We wanted to keep the images in their native format to make it easier for optical character recognition to pick out harder to detect words and characters. Otherwise we'd be left with something less optimal like:

www.bluebookarchive.org...

Click "Page Text" to see what I'm getting at.

edit on 2014-9-14 by Xtraeme because: (no reason given)

Shadoefax

posted on Sep, 14 2014 @ 07:39 PM

link

a reply to: Xtraeme

Yes, it does make sense to keep the images in the highest resolution for OCR processing. But I was thinking more about the average Joe who just wants to download the archive to peruse.

A utility like ffmpeg could be run in an unattended batch file to do the reducing in short order.

ArMaP

posted on Sep, 14 2014 @ 07:49 PM

link

a reply to: Shadoefax

Irfanview does that too, the company where I work has used it in some 2 millions of scanned images.

AllSourceIntel

posted on Sep, 14 2014 @ 08:19 PM

link

a reply to: Xtraeme
Wow, thank you for your personal commitment and hard work. I can't wait until it is all downloaded. When that is done I will grab the files. Until then, keep up the good work. This is impressive.

pauljs75

posted on Sep, 14 2014 @ 09:36 PM

link

Interesting job there. My past experience reading OCR'd books (project Gutenburg) seems to show the process is still anything but ideal.
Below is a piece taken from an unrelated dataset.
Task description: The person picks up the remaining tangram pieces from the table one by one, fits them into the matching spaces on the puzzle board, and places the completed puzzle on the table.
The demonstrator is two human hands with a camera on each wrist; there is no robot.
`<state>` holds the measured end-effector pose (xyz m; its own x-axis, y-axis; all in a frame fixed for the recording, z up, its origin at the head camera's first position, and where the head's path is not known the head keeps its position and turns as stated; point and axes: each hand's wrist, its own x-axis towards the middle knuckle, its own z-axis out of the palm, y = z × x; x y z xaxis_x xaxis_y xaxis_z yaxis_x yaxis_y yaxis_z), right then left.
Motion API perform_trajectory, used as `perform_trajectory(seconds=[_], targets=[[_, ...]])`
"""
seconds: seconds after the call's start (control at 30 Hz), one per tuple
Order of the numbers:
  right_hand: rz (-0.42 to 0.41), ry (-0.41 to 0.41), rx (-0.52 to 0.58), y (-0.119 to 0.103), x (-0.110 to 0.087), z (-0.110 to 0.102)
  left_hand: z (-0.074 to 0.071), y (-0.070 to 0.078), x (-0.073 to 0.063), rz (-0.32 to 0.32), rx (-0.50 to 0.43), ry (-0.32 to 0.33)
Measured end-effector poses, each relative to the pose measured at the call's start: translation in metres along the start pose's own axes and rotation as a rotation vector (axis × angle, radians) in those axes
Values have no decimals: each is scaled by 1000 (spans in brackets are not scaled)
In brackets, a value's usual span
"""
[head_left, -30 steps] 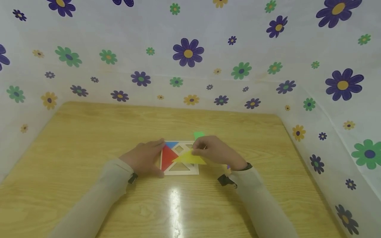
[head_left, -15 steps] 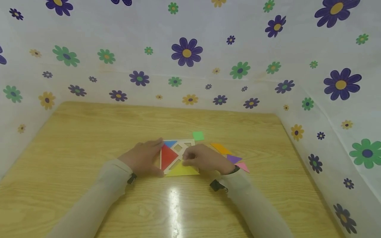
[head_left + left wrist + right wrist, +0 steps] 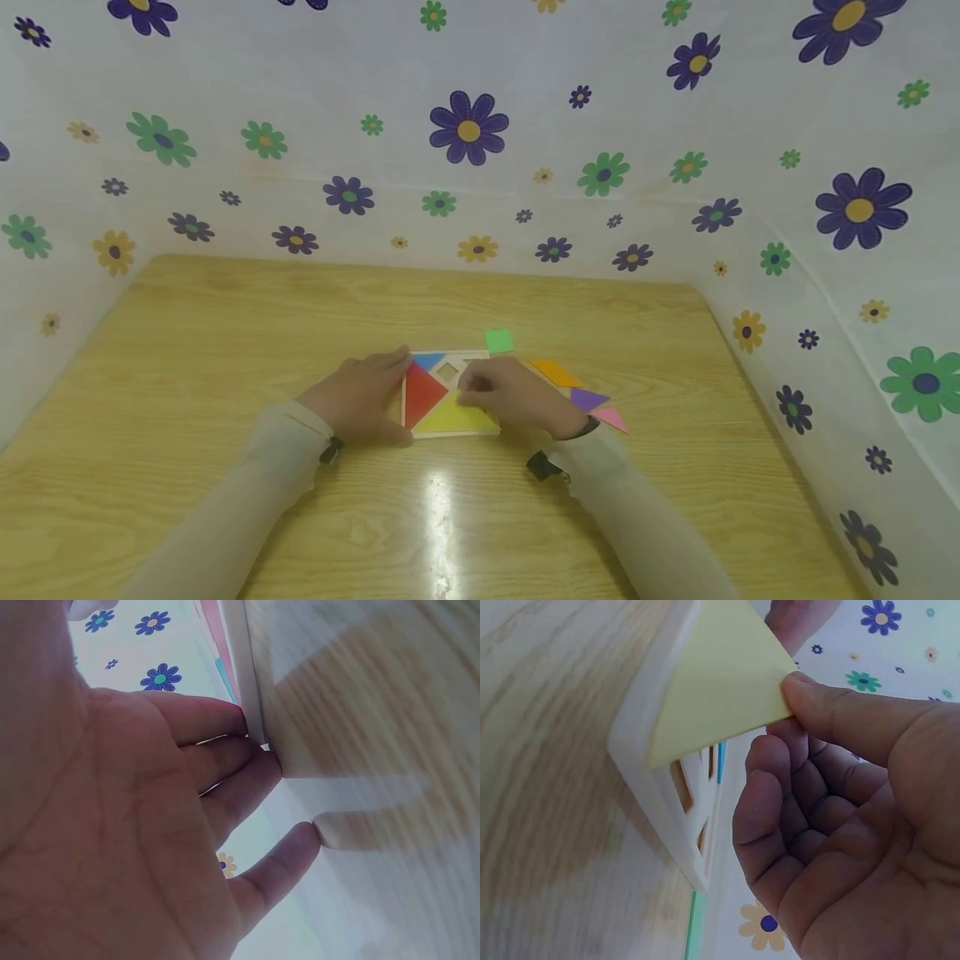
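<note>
A white tangram tray (image 3: 457, 434) lies on the table, with a red triangle (image 3: 422, 396) and a blue triangle (image 3: 428, 361) set in its left part. My left hand (image 3: 352, 400) rests against the tray's left side, thumb by the near corner and fingers by the far one. In the left wrist view its fingertips touch the tray's edge. My right hand (image 3: 521, 396) pinches a large yellow triangle (image 3: 720, 682) at one corner between thumb and index finger. That triangle tilts over the near part of the tray, its long side along the near rim. The right hand hides the tray's right part.
A green square (image 3: 498, 341) lies just beyond the tray's far right corner. To the right, an orange parallelogram (image 3: 556, 372), a purple triangle (image 3: 588, 399) and a pink triangle (image 3: 611, 418) lie on the wooden table (image 3: 262, 517). Flowered cloth (image 3: 510, 167) stands around the back and sides.
My right hand has brought the yellow triangle left and nearer, turning it so its long side follows the tray's near rim, then shifted it slightly farther in. The left hand stays put.
</note>
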<state>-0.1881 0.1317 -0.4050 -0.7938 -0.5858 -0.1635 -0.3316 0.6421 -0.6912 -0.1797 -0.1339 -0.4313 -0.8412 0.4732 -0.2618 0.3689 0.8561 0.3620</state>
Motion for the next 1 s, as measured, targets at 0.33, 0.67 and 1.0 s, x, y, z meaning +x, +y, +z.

That text data is going to need some proofreading in comparison to the scanned documents if it's to be of much good. Also formatting can be funny at times, page breaks, or whatever OCR tends to do that can be annoying in a flowing layout. Yet having text files will be a good start, even if it falls short of what may be an ideal relational database format. Should also be a lot smaller than the uncompressed images, which is what I'm guessing adds up to 154GB.

Also if enough people go through it, it might be interesting if it pares down any with redundant entries. Knowing how forms are handled, copied, and filed, etc. at any bureaucratic organization I wouldn't be surprised if there were two or three of the same thing in some cases. Also there may be some differences between them or addenums to a same case, which might be interesting to look at.

spleenika

posted on Sep, 14 2014 @ 10:14 PM

link

Great work! That's a lot of gigs to download, but I like a challenge!

One of the first files I cracked open, 9668679, describes a flying rainbow crate! What is the deal with UFO's and rainbow assortments of lights?

Good stuff, thank you for all the hard work. Releasing this out into the Internets to crowd-source further progress is probably a very good idea.

Xtraeme

posted on Sep, 15 2014 @ 01:48 AM

link

To check the integrity of the data, here is a directory list and a SHA1 of all of the files. Windows users can use fsum (ex. fsum -jf -c footnote.com-sha1.txt). Mac and linux users should be able to use sha1sum or 'openssl sha1 footnote.com-sha1.txt' to accomplish the same effect.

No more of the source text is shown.